Task instructions -
Please output the listing that follows exactly, but keep all images out.

::::::

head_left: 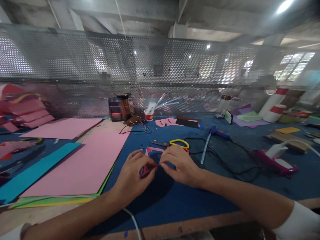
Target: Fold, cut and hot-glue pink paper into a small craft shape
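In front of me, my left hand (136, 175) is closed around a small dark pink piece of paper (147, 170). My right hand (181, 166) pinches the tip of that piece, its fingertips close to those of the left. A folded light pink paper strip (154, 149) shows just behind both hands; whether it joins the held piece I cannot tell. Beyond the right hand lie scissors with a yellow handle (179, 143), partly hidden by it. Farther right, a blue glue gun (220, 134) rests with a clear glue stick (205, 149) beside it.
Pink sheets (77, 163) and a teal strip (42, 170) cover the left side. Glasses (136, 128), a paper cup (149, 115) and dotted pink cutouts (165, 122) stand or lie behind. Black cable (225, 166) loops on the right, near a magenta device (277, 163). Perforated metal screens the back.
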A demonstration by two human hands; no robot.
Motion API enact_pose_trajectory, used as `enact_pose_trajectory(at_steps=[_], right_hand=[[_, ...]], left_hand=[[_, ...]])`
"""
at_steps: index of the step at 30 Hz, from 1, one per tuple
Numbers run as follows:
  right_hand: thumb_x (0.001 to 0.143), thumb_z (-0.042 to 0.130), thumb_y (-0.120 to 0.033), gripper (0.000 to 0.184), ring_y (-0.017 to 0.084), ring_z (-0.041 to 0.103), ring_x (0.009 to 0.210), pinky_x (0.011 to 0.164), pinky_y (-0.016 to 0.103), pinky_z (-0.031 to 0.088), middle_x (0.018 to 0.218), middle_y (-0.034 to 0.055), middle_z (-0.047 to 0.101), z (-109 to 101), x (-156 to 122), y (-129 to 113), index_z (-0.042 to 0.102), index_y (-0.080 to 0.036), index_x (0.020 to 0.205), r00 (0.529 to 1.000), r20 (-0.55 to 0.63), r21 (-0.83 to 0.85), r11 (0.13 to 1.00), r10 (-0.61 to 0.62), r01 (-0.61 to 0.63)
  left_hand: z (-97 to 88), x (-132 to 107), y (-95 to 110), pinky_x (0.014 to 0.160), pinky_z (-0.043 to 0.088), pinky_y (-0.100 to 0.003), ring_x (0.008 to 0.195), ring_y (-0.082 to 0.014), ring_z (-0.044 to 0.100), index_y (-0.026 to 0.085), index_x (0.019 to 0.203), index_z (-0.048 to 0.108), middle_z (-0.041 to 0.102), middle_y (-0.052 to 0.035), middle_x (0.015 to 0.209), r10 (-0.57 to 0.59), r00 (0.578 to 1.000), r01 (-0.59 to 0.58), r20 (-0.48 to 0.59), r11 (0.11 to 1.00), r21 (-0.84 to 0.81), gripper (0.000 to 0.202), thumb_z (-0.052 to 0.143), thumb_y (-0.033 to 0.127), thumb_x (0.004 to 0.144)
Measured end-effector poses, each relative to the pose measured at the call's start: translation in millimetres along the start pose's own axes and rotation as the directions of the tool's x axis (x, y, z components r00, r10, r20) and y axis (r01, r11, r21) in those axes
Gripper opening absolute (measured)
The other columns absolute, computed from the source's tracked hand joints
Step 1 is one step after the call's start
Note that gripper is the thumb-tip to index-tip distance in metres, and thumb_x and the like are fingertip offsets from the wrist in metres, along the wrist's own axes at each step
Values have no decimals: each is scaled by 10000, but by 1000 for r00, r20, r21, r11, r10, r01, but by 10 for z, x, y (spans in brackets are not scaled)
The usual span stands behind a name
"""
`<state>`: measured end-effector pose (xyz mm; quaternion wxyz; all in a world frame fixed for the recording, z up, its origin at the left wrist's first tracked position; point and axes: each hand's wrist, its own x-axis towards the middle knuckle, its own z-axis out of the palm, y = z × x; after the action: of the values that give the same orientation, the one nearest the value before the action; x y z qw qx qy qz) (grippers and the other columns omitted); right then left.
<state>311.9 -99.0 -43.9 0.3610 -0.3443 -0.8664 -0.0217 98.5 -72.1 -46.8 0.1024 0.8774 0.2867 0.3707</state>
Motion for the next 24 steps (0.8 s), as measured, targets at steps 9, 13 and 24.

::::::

Response below -
head_left: 
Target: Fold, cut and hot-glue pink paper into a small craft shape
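In front of me, my left hand (136, 175) is closed around a small dark pink piece of paper (147, 170). My right hand (181, 166) pinches the tip of that piece, its fingertips close to those of the left. A folded light pink paper strip (154, 149) shows just behind both hands; whether it joins the held piece I cannot tell. Beyond the right hand lie scissors with a yellow handle (179, 143), partly hidden by it. Farther right, a blue glue gun (220, 134) rests with a clear glue stick (205, 149) beside it.
Pink sheets (77, 163) and a teal strip (42, 170) cover the left side. Glasses (136, 128), a paper cup (149, 115) and dotted pink cutouts (165, 122) stand or lie behind. Black cable (225, 166) loops on the right, near a magenta device (277, 163). Perforated metal screens the back.
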A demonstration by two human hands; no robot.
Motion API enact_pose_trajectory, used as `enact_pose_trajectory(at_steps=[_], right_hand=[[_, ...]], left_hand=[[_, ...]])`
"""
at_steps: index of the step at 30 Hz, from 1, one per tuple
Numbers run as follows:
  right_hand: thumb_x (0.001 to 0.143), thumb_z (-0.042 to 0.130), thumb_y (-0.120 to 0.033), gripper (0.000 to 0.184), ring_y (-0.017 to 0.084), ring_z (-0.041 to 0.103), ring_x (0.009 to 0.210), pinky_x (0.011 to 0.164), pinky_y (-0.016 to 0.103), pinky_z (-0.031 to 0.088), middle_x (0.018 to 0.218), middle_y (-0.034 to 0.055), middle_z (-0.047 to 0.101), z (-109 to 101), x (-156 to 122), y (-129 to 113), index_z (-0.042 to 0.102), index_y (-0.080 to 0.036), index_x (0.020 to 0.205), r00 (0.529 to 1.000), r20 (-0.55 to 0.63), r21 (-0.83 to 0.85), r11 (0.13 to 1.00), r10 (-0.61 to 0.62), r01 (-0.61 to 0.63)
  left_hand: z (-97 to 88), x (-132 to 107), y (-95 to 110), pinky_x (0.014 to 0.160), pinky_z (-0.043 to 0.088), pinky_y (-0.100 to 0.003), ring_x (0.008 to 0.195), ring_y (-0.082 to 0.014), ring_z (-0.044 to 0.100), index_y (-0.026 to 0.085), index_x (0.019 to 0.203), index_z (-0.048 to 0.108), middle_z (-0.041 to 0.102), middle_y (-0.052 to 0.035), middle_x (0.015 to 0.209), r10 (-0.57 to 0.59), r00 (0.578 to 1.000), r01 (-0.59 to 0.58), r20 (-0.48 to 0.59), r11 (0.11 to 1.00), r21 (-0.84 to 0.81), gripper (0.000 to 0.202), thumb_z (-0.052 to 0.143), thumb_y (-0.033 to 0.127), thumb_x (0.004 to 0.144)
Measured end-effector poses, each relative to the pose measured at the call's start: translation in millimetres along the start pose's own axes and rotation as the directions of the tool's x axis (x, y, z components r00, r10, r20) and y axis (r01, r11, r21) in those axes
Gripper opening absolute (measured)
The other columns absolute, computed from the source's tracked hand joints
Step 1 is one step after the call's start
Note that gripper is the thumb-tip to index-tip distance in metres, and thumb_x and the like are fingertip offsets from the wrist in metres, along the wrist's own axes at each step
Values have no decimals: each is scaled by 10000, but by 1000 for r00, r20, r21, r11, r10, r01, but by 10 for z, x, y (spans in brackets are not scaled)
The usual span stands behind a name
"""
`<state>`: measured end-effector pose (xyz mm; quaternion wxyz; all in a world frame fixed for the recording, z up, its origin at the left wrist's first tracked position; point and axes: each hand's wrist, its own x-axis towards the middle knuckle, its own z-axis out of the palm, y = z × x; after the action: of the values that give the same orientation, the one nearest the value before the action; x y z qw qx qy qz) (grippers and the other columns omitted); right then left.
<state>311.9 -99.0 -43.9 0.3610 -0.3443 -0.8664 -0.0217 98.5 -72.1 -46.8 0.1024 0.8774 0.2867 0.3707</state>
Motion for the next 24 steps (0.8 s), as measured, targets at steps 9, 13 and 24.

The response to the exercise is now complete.